Nonverbal communication can also substitute for verbal communication. It can convey much meaning when verbal communication isn’t effective because of a language barrier. A language barrier is present when a person hasn’t yet learned to speak or loses the ability to speak. For example, babies who have not yet developed language skills make facial expressions at a few months old that are similar to those of adults and therefore can generate meaning (Oster et al., 1992). People who have developed language skills but can’t use them because they have temporarily or permanently lost them or because they are using incompatible language codes, as in some cross-cultural encounters, can still communicate nonverbally. Although it’s always a good idea to learn some of the local language when you travel, gestures such as pointing or demonstrating the size or shape of something may suffice in basic interactions.
Last, nonverbal communication can convey meaning by contradicting verbal communication. As we learned earlier, we often perceive nonverbal communication to be more credible than verbal communication. This is especially true when we receive mixed messages, or messages in which verbal and nonverbal signals contradict each other. For example, a person may say, “You can’t do anything right!” in a mean tone but follow that up with a wink, which could indicate the person is teasing or joking.

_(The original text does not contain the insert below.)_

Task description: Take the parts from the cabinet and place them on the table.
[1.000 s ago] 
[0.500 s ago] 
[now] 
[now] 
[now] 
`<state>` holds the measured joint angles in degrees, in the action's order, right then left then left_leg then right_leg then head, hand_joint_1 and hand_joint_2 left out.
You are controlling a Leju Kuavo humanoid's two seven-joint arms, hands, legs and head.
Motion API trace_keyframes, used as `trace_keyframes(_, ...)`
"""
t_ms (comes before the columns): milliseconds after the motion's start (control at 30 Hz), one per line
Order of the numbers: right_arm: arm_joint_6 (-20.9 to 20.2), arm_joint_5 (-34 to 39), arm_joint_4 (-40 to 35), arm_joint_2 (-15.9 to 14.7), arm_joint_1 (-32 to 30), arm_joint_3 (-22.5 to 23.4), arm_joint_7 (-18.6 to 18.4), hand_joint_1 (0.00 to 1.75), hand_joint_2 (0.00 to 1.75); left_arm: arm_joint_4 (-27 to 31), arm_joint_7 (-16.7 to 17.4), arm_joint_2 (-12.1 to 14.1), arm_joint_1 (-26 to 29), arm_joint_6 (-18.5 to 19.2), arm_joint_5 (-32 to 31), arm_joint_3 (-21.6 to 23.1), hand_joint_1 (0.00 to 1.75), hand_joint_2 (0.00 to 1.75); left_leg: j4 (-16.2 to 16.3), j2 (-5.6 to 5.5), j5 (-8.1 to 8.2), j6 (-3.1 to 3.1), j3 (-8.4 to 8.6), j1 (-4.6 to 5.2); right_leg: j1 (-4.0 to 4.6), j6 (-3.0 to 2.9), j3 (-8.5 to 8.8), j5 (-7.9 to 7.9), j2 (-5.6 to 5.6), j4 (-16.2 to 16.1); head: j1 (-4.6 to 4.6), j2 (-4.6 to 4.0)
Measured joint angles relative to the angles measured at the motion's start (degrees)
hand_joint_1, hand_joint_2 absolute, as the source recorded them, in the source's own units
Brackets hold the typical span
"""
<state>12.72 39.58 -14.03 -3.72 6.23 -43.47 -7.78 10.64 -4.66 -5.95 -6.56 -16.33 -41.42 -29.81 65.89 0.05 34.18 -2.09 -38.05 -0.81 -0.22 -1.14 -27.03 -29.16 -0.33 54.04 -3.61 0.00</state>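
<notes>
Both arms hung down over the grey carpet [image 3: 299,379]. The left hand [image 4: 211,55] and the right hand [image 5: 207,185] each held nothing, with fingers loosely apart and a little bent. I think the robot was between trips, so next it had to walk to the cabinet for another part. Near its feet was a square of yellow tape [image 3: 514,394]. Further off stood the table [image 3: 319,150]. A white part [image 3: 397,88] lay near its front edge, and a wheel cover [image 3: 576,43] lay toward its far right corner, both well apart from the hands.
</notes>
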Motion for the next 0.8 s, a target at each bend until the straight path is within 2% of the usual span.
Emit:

Mixed messages lead to uncertainty and confusion on the part of receiver, which leads us to look for more information to try to determine which message is more credible. If we are unable to resolve the discrepancy, we are likely to react negatively and potentially withdraw from the interaction (Hargie, 2011). Persistent mixed messages can also lead to relational distress and hurt a person’s credibility in professional settings.
Influences Others
Nonverbal communication can be used to influence people in a variety of ways, but the most common way is through deception. Deception is typically thought of as the intentional act of altering information to influence another person, which means that it extends beyond lying to include concealing, omitting, or exaggerating information. Although verbal communication is to blame for the content of the deception, nonverbal communication partnered with language makes the deceptive act more convincing. Since most of us intuitively believe that nonverbal communication is more credible than verbal communication, we often intentionally try to control our nonverbal communication when we are engaging in deception. Likewise, we try to evaluate other people’s nonverbal communication to determine the truthfulness of their messages. Deception is very common, but not all deception is malevolent, mean, or hurtful. Deception obviously has negative connotations, but people engage in deception for many reasons, including to excuse our own mistakes, to be polite to others, or to influence others’ behaviours or perceptions.
Regulates Conversational Flow
Conversational interaction has been likened to a dance, where each person has to make moves and take turns without stepping on the other’s toes. Nonverbal communication helps us regulate our conversations so we don’t end up constantly interrupting each other or waiting in awkward silence between speaker turns. Pitch, which is a part of vocalics, helps us cue others into our conversational intentions. A rising pitch typically indicates a question, and a falling pitch indicates the end of a thought or the end of a conversational turn. We can also use a falling pitch to indicate closure, which can be very useful at the end of a speech to signal to the audience that you are finished, which cues the applause and prevents an awkward silence that the speaker ends up filling with “That’s it” or “Thank you.” We also signal that our turn is coming to an end by stopping hand gestures and shifting our eye contact to the person who we think will speak next (Hargie, 2011). Conversely, we can “hold the floor” with nonverbal signals even when we’re not exactly sure what we’re going to say next. Repeating a hand gesture or using one or more verbal fillers can extend our turn even though we are not verbally communicating at the moment.
Affects Relationships
To successfully relate to other people, we must possess some skill at encoding and decoding nonverbal communication. The nonverbal messages we send and receive influence our relationships in positive and negative ways and can work to bring people together or push them apart. Nonverbal communication in the form of tie signs, immediacy behaviours, and expressions of emotion are just three of many examples that illustrate how nonverbal communication affects our relationships.
Tie signs are nonverbal cues that communicate intimacy and signal the connection between two people. These relational indicators can be objects such as wedding rings or tattoos that are symbolic of another person or the relationship, actions such as sharing the same drinking glass, or touch behaviours such as hand-holding (Afifi & Johnson, 2005). Touch behaviours are the most frequently studied tie signs and can communicate much about a relationship based on the area being touched, the length of time the touch lasts, and the intensity of the touch. Kisses and hugs, for example, are considered tie signs, but a kiss on the cheek is different from a kiss on the mouth, and a full embrace is different from a half embrace. If you consider yourself a “people watcher,” take note of the various tie signs you see people use and what they might say about the relationship.
Immediacy behaviours play a central role in bringing people together and have been identified by some scholars as the most important function of nonverbal communication (Andersen & Andersen, 2005). They are verbal and nonverbal behaviours that lessen the real or perceived physical and psychological distance between communicators and include things like smiling, nodding, making eye contact, and occasionally engaging in social, polite, or professional touch (Comadena et al., 2007). Immediacy behaviours are a good way of creating rapport—a friendly and positive connection between people. Skilled nonverbal communicators are more likely to be able to create rapport with others by using attention-getting expressiveness, warm initial greetings, and an ability to get “in tune” with others, which conveys empathy (Riggio, 1992). These skills are important to help initiate and maintain relationships.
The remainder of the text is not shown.